• _What this task involves_: Please print each entry below exactly as it stands, but without any pictures.

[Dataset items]
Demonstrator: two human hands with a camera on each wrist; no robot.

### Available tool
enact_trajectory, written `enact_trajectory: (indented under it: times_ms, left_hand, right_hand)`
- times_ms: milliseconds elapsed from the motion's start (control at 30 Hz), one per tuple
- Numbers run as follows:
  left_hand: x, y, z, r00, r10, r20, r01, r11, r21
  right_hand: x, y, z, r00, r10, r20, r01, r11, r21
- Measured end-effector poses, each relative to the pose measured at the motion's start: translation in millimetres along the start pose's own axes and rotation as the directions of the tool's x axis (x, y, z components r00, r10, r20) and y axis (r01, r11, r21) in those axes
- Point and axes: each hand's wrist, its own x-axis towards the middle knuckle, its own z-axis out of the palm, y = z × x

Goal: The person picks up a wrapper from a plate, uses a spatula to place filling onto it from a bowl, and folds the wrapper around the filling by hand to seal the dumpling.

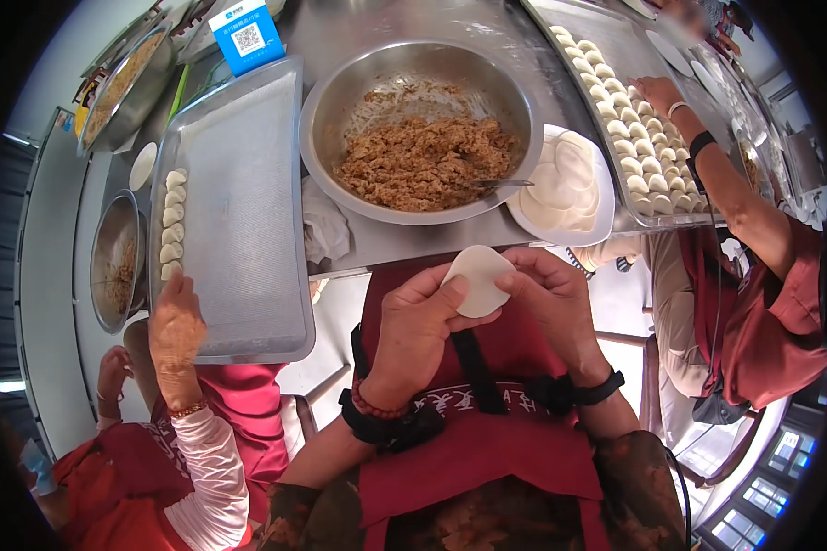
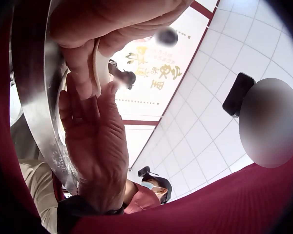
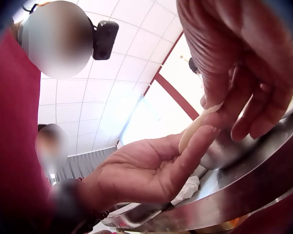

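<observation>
A round, flat dumpling wrapper [image 1: 480,281] is held up in front of the apron, between both hands. My left hand [image 1: 412,329] pinches its left edge, thumb on top and fingers beneath. On the opposite edge, my right hand [image 1: 555,298] pinches it with thumb and forefinger. Seen edge-on in the left wrist view, the wrapper [image 2: 100,68] is thin and slightly bent. In the right wrist view the wrapper [image 3: 198,127] lies along the left fingers. Just beyond the hands stands a large steel bowl [image 1: 317,174] of brown minced filling [image 1: 423,156], a spoon handle [image 1: 504,183] sticking out.
A plate [image 1: 601,220] of stacked wrappers [image 1: 565,179] sits right of the bowl. On the left, a tray [image 1: 239,202] bears a row of dumplings [image 1: 172,225], another person's hand [image 1: 176,321] at its end. A fuller tray [image 1: 570,101] lies at right, under another person's hand [image 1: 657,94].
</observation>
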Motion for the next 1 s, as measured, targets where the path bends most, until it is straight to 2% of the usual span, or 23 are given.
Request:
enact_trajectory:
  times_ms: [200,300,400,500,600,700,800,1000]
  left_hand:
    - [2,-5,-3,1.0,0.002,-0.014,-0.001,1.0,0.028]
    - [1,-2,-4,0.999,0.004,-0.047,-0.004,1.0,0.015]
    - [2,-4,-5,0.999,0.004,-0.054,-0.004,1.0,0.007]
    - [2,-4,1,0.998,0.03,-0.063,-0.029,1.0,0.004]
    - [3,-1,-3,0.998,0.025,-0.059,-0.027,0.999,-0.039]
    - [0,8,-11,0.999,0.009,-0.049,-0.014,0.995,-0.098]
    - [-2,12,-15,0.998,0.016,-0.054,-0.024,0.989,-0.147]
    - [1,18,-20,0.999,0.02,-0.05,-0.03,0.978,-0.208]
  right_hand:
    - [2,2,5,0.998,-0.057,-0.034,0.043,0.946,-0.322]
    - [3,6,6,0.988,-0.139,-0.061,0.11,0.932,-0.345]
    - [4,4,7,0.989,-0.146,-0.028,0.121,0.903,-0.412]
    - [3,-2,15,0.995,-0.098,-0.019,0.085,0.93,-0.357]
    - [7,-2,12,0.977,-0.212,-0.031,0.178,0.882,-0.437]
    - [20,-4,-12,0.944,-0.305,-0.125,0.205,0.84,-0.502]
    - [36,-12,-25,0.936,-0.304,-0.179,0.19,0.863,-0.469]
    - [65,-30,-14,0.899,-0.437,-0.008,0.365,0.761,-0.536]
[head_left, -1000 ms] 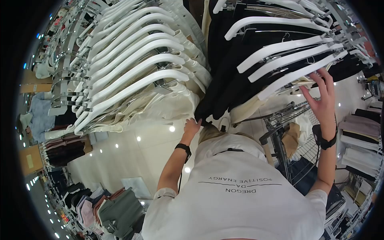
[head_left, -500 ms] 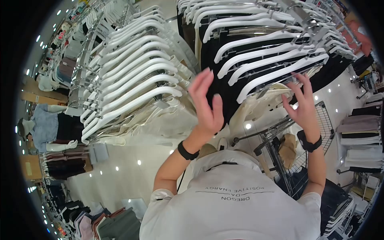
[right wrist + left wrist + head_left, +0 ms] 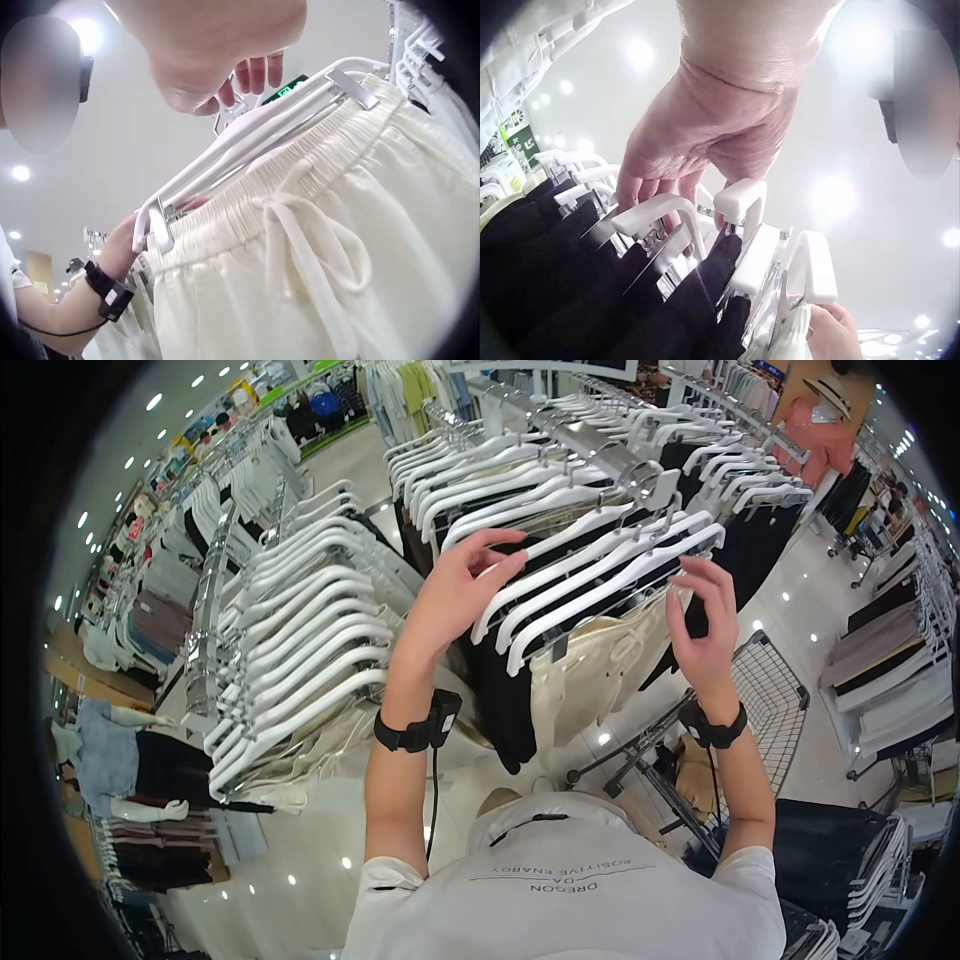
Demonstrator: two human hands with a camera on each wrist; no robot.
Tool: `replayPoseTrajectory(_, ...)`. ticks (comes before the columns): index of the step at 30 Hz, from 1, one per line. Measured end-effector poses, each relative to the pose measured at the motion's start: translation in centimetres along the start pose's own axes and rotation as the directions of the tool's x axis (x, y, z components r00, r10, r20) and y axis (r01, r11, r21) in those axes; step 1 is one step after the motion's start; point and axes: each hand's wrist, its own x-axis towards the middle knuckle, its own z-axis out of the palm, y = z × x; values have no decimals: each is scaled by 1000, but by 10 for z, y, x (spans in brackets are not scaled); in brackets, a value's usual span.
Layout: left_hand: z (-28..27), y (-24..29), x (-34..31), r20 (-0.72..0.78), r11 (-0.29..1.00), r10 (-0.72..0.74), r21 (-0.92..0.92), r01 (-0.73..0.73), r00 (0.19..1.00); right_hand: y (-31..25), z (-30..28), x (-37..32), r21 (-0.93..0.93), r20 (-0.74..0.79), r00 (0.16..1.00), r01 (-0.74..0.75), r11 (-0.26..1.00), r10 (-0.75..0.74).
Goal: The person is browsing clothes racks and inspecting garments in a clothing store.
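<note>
Cream trousers with a drawstring waist [image 3: 590, 665] hang clipped to a white hanger [image 3: 610, 595] at the near end of a rail, in front of black garments [image 3: 547, 277]. Over the left part of these hangers is my left hand [image 3: 455, 595]; in the left wrist view its fingers [image 3: 649, 195] reach down behind the hanger ends, loosely bent. My right hand [image 3: 708, 625] is at the right end of the front hanger, fingers bent and apart from the thumb. The right wrist view shows that hand [image 3: 225, 60] above the trousers' waistband [image 3: 277, 180], gripping nothing visible.
Another rack of white hangers [image 3: 310, 630] with pale garments stands at the left. A wire shopping cart [image 3: 770, 700] is below right, with folded dark clothing [image 3: 825, 850] beside it. A mannequin [image 3: 105, 760] stands far left, and more clothes racks line both sides.
The view has tilted up along the rail. My left hand has risen from beside the body to the hangers' left part. My right hand has stayed near the front hanger's right end.
</note>
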Motion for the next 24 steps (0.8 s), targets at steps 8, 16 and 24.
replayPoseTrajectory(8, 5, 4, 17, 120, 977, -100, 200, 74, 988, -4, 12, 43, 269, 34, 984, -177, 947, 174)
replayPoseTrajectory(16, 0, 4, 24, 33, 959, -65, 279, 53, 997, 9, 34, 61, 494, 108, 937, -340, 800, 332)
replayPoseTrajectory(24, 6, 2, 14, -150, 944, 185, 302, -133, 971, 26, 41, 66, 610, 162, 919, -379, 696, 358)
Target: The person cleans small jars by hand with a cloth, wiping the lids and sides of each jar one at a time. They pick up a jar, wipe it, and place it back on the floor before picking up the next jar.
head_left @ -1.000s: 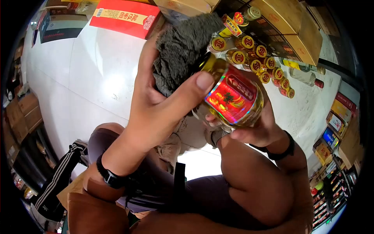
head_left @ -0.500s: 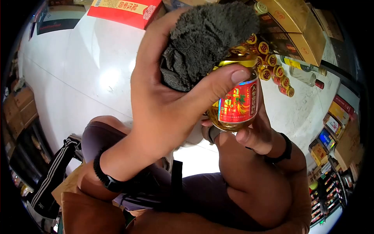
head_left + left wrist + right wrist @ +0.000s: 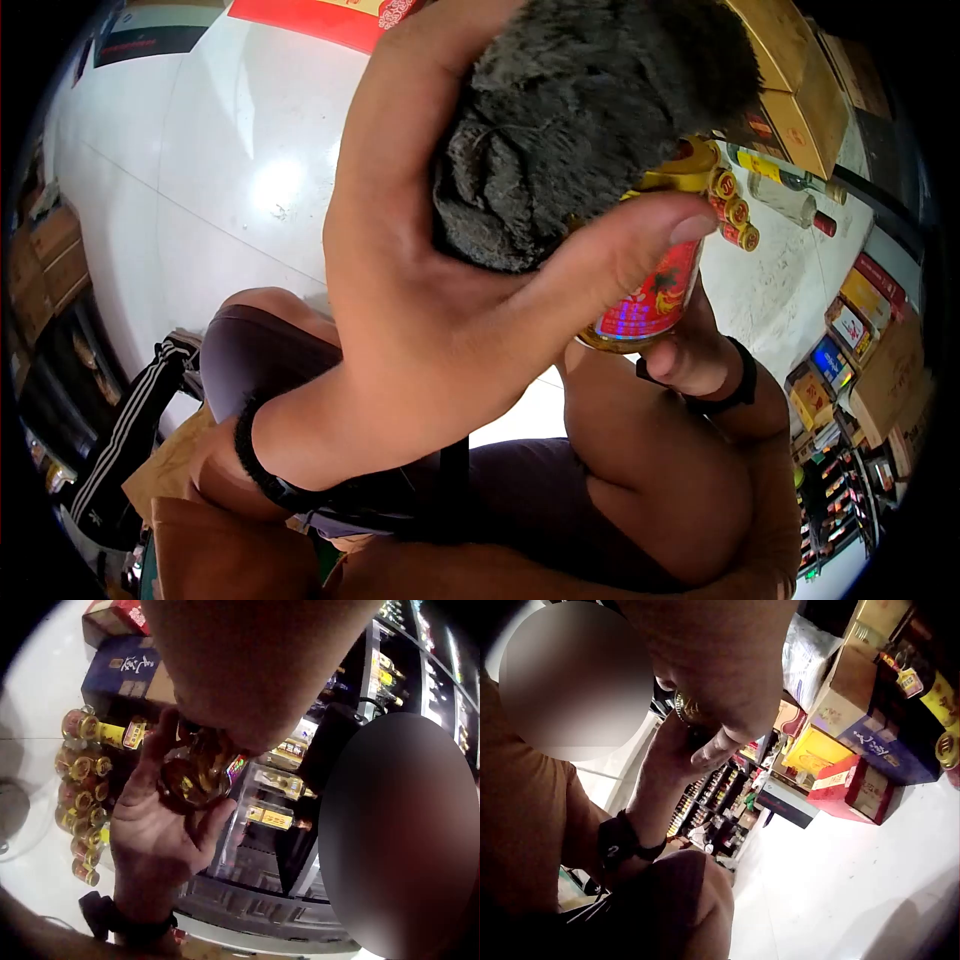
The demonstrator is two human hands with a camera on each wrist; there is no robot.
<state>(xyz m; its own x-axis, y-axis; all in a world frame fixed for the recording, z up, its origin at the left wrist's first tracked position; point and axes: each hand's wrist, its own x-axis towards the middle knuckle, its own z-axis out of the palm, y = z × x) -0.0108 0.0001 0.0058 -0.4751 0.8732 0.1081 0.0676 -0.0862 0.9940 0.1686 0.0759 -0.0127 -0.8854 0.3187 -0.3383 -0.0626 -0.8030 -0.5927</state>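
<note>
My left hand point(image 3: 420, 310) grips a bunched dark grey cloth point(image 3: 590, 120). The left thumb lies across the front of a small glass bottle point(image 3: 660, 295) with a red label and a gold top, and the cloth covers part of its neck. Under and behind the bottle, my right hand point(image 3: 690, 360) holds it near the base. In the left wrist view the right hand point(image 3: 161, 832) has its fingers and thumb around the bottle's amber glass point(image 3: 196, 776). The right wrist view shows the left hand point(image 3: 682, 754) close by a gold cap point(image 3: 686, 709).
Several small gold-capped bottles point(image 3: 82, 795) stand in rows on the white floor point(image 3: 200, 220). Beyond them, clear bottles point(image 3: 785, 198) lie near gold cartons point(image 3: 800, 120). A red box point(image 3: 851, 791) sits beside a blue box point(image 3: 900, 754). Shelves of bottles point(image 3: 274, 817) line the room.
Both hands have moved right with the cloth and bottle. The bottle has turned from tilted to nearly upright, and the cloth and left thumb now hide more of it.
</note>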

• _Finished exercise_:
Demonstrator: two human hands with a camera on each wrist; no robot.

### Available tool
enact_trajectory, written `enact_trajectory: (indented under it: times_ms, left_hand, right_hand)`
- times_ms: milliseconds elapsed from the motion's start (control at 30 Hz), one per tuple
- Numbers run as follows:
  left_hand: x, y, z, r00, r10, r20, r01, r11, r21
  right_hand: x, y, z, r00, r10, r20, r01, r11, r21
- Measured end-effector poses, each relative to the pose measured at the motion's start: translation in millimetres along the start pose's own axes and rotation as the directions of the tool's x axis (x, y, z components r00, r10, r20) and y axis (r01, r11, r21) in those axes
- Point and axes: each hand's wrist, its own x-axis towards the middle knuckle, its own z-axis out of the palm, y = z × x

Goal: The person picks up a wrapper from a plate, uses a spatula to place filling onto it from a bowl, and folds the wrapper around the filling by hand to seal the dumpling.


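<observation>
A round, flat dumpling wrapper [image 1: 480,281] is held up in front of the apron, between both hands. My left hand [image 1: 412,329] pinches its left edge, thumb on top and fingers beneath. On the opposite edge, my right hand [image 1: 555,298] pinches it with thumb and forefinger. Seen edge-on in the left wrist view, the wrapper [image 2: 100,68] is thin and slightly bent. In the right wrist view the wrapper [image 3: 198,127] lies along the left fingers. Just beyond the hands stands a large steel bowl [image 1: 317,174] of brown minced filling [image 1: 423,156], a spoon handle [image 1: 504,183] sticking out.
A plate [image 1: 601,220] of stacked wrappers [image 1: 565,179] sits right of the bowl. On the left, a tray [image 1: 239,202] bears a row of dumplings [image 1: 172,225], another person's hand [image 1: 176,321] at its end. A fuller tray [image 1: 570,101] lies at right, under another person's hand [image 1: 657,94].
</observation>
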Motion for the next 1 s, as measured, targets where the path bends most, until it is straight to 2% of the usual span, or 23 are given.
Request:
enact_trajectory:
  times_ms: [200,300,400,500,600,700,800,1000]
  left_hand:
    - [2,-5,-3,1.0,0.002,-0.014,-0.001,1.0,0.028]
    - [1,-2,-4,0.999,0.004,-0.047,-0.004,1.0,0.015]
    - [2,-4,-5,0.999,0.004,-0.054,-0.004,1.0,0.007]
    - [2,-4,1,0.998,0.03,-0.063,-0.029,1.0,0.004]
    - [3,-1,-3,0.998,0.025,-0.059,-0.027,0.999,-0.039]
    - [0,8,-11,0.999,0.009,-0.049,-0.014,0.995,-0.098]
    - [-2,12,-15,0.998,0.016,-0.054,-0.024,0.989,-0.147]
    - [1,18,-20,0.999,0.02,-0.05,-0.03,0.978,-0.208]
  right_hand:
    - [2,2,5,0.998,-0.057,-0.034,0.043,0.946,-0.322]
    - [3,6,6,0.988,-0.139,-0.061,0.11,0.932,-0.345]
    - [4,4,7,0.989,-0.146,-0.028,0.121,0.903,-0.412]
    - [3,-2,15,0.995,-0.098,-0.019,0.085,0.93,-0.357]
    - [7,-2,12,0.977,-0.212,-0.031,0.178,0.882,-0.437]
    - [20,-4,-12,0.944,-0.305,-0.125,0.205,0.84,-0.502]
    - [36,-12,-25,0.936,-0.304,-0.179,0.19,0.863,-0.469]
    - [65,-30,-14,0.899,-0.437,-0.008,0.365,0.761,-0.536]
[head_left, -1000 ms] 
[head_left, -500 ms] 
[right wrist + left wrist + head_left, +0 ms] 
Demonstrator: two human hands with a camera on each wrist; no robot.
Tool: `replayPoseTrajectory(_, ...)`. ticks (comes before the columns): index of the step at 30 Hz, from 1, one per line. Measured end-effector poses, each relative to the pose measured at the motion's start: translation in centimetres along the start pose's own axes and rotation as the directions of the tool's x axis (x, y, z components r00, r10, r20) and y axis (r01, r11, r21) in those axes; step 1 is one step after the motion's start; point and axes: each hand's wrist, its own x-axis towards the middle knuckle, its own z-axis out of the palm, y = z × x; values have no decimals: each is scaled by 1000, but by 10 for z, y, x (spans in brackets are not scaled); in brackets, a value's usual span.
Layout: left_hand: z (-28..27), y (-24..29), x (-34..31), r20 (-0.72..0.78), r11 (-0.29..1.00), r10 (-0.72..0.74), r21 (-0.92..0.92), r01 (-0.73..0.73), r00 (0.19..1.00); right_hand: y (-31..25), z (-30..28), x (-37..32), r21 (-0.93..0.93), r20 (-0.74..0.79), r00 (0.16..1.00), r01 (-0.74..0.75), r11 (-0.26..1.00), r10 (-0.75..0.74).
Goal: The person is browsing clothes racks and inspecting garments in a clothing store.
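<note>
Cream trousers with a drawstring waist [image 3: 590, 665] hang clipped to a white hanger [image 3: 610, 595] at the near end of a rail, in front of black garments [image 3: 547, 277]. Over the left part of these hangers is my left hand [image 3: 455, 595]; in the left wrist view its fingers [image 3: 649, 195] reach down behind the hanger ends, loosely bent. My right hand [image 3: 708, 625] is at the right end of the front hanger, fingers bent and apart from the thumb. The right wrist view shows that hand [image 3: 225, 60] above the trousers' waistband [image 3: 277, 180], gripping nothing visible.
Another rack of white hangers [image 3: 310, 630] with pale garments stands at the left. A wire shopping cart [image 3: 770, 700] is below right, with folded dark clothing [image 3: 825, 850] beside it. A mannequin [image 3: 105, 760] stands far left, and more clothes racks line both sides.
The view has tilted up along the rail. My left hand has risen from beside the body to the hangers' left part. My right hand has stayed near the front hanger's right end.
</note>
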Motion for the next 24 steps (0.8 s), targets at steps 8, 16 and 24.
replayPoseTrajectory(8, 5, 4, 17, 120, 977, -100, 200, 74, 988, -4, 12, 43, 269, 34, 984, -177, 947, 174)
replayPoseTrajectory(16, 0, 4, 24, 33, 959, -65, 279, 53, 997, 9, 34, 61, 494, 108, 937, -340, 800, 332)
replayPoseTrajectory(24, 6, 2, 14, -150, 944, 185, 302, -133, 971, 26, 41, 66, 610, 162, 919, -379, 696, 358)
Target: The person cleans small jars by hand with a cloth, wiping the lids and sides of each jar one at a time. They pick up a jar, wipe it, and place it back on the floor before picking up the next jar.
head_left @ -1.000s: 
head_left @ -0.500s: 
head_left + left wrist + right wrist @ +0.000s: 
The demonstrator is two human hands with a camera on each wrist; there is no robot.
<state>(xyz m; its own x-axis, y-axis; all in a world frame fixed for the recording, z up, its origin at the left wrist's first tracked position; point and axes: each hand's wrist, its own x-axis towards the middle knuckle, its own z-axis out of the palm, y = z × x) -0.0108 0.0001 0.0058 -0.4751 0.8732 0.1081 0.0676 -0.0862 0.9940 0.1686 0.0759 -0.0127 -0.8854 0.3187 -0.3383 -0.0626 -0.8030 -0.5927</state>
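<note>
My left hand point(image 3: 420, 310) grips a bunched dark grey cloth point(image 3: 590, 120). The left thumb lies across the front of a small glass bottle point(image 3: 660, 295) with a red label and a gold top, and the cloth covers part of its neck. Under and behind the bottle, my right hand point(image 3: 690, 360) holds it near the base. In the left wrist view the right hand point(image 3: 161, 832) has its fingers and thumb around the bottle's amber glass point(image 3: 196, 776). The right wrist view shows the left hand point(image 3: 682, 754) close by a gold cap point(image 3: 686, 709).
Several small gold-capped bottles point(image 3: 82, 795) stand in rows on the white floor point(image 3: 200, 220). Beyond them, clear bottles point(image 3: 785, 198) lie near gold cartons point(image 3: 800, 120). A red box point(image 3: 851, 791) sits beside a blue box point(image 3: 900, 754). Shelves of bottles point(image 3: 274, 817) line the room.
Both hands have moved right with the cloth and bottle. The bottle has turned from tilted to nearly upright, and the cloth and left thumb now hide more of it.
</note>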

What the exercise asked for is now done.